Still, much like last year, when Bona dropped its final two non-league games and later opened league play 4-4 to effectively fall off the “bubble,” a certain restlessness has begun to form around these Bonnies, who have logged the program’s first three-game losing streak in nearly three calendar years and were swept this season by the MAAC.
Some fans have, again, begun to question the coaching staff’s minutes allocation and lineup pairings (the big query is why Moses Flowers’ rise has come at the expense of playing time for freshman Barry Evans, who’s averaged just 17 minutes over the last three games, rather than allowing the pair to player together and giving a breather to leading scorer Daryl Banks III, who leads the nation in minutes played at 39.1 per night).
Some have begun to inquire about the overall talent level on the roster, the leadership and execution in late-game situations and the ongoing inconsistencies with the fundamental components, including free throw shooting, boxing out and moving the ball on offense.
For Bona, there’s one immediate and overarching solution to all of it (aside from continued patience from the fanbase): It can win. It can start translating some of the flashes it displayed against Notre Dame, Middle Tennessee and Iona more regularly. And tonight marks a golden opportunity to do just that.
NORTHERN IOWA returned two starters from a team that went 20-12, won the Missouri Valley Conference regular season crown and reached the NIT: guard Nate Heise and big man Austin Phyfe, both of whom had 15 points last year in the RC. Each, however, is currently sidelined, as Heise has missed the last nine games with a wrist injury and isn’t expected to return until next week and Phyfe hasn’t medically cleared to play this season after suffering blood clots in his legs and lungs over the summer.
With that, the Panthers are actually very similar to Bona, deploying an entirely new starting five, young (with two freshmen and two sophomore starters) and still learning how to win.
UNI sits 4-7, but like the Bonnies, has been in just about every game, losing four contests by six or fewer points and three (to Grand Canyon and, most recently, McNeese State and South Florida) by a single possession. With Heise and Phyfe injured, the Panthers have been led by 5-foot-11 sophomore guard Bowen Born, a preseason Second Team All-MVC selection, who’s averaging 20 points, which ranks 26th nationally, including over two 3-pointers per game. They also have a second double-digit scorer in 6-6 guard Tytan Anderson at 13 points.

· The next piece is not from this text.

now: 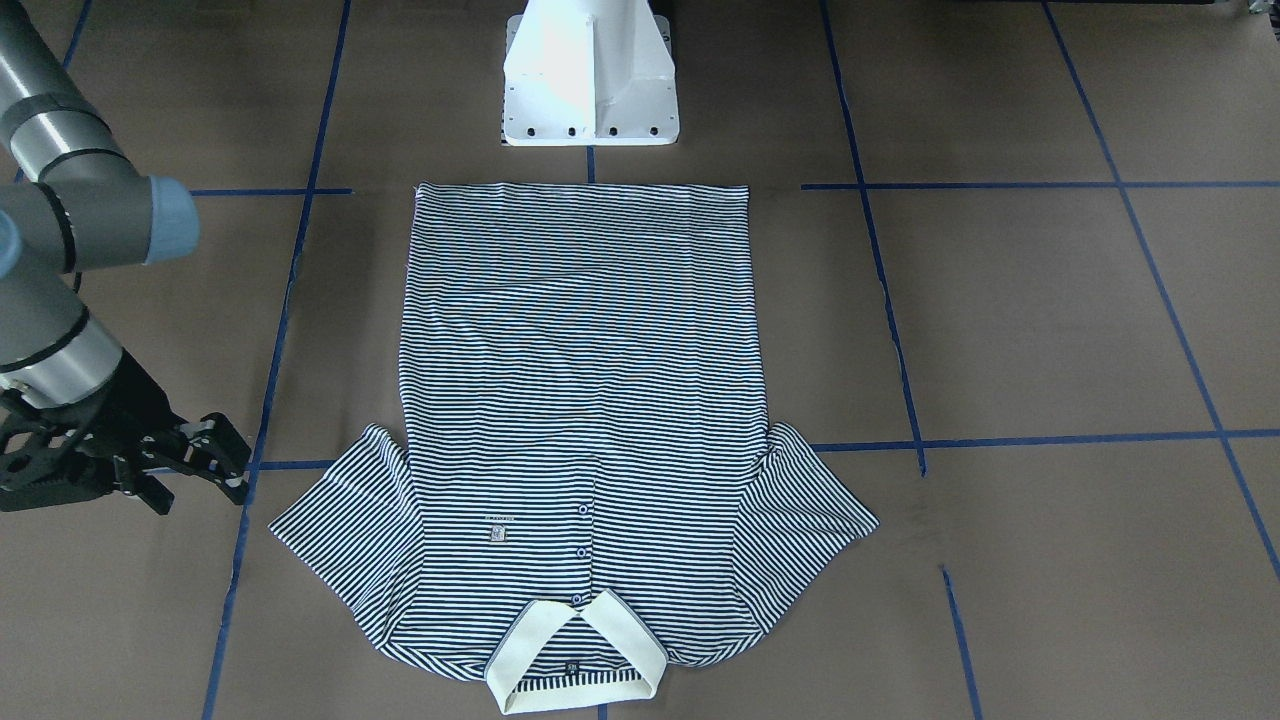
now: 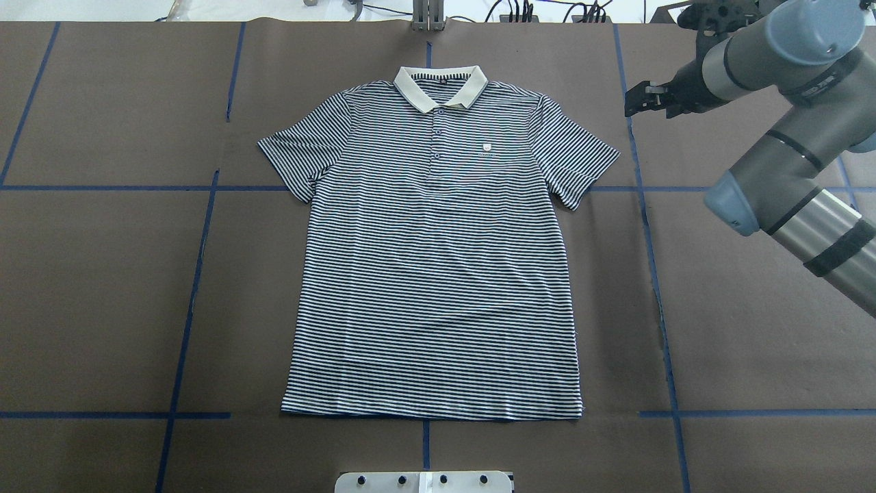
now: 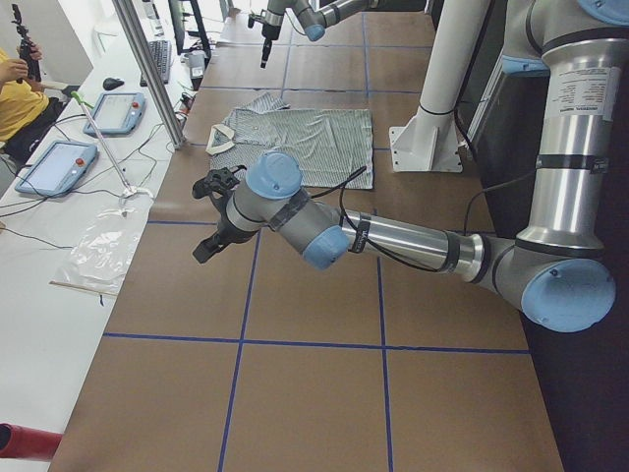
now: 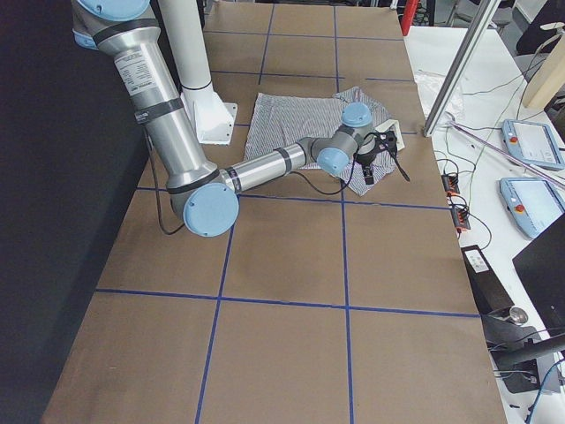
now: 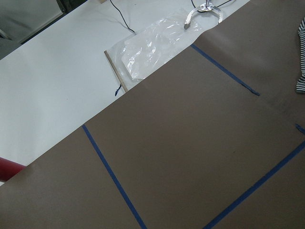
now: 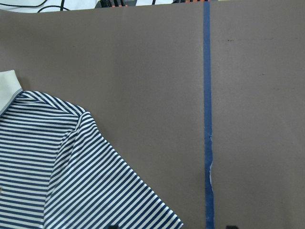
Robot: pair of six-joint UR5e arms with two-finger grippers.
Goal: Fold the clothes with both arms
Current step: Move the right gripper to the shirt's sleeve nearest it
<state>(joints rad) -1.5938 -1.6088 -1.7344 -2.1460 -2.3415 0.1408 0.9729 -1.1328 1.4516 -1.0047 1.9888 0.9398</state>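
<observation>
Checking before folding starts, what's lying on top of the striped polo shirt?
Nothing lies on the polo shirt: it is spread flat, buttons up, on the brown paper. The right gripper is beside its sleeve. Whatever the fabric covers is hidden.

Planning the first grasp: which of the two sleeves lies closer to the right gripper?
The logo-side sleeve. The right gripper hovers just outside its hem, while the other sleeve lies on the far side of the shirt.
</observation>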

FOR THE second-straight game, Bona will be at a distinct disadvantage logistically, having had just one full to prepare for the Panthers, plus the flight to the midwest, after the game was moved up 25 hours due to weather (it had just a two-day turnaround between Florida Gulf Coast and Siena). UNI, meanwhile, has played just once in the last nine days — an 83-66 victory over Towson last Saturday, in which Born went for 27 points, including a 12-of-13 effort at the line.
The high-scoring guard already has an impressive four outings of 27 or more points on the year.
Then, too, this one will feature a high-level coaching matchup as UNI’s Ben Jacobson, now in his 17th year, is also his program’s all-time wins leader at 325 (he’s also third in MVC in conference wins with 174). For Bona, the goal now is to gain back some of its early momentum and avoid its first four-game losing streak since December of 2018.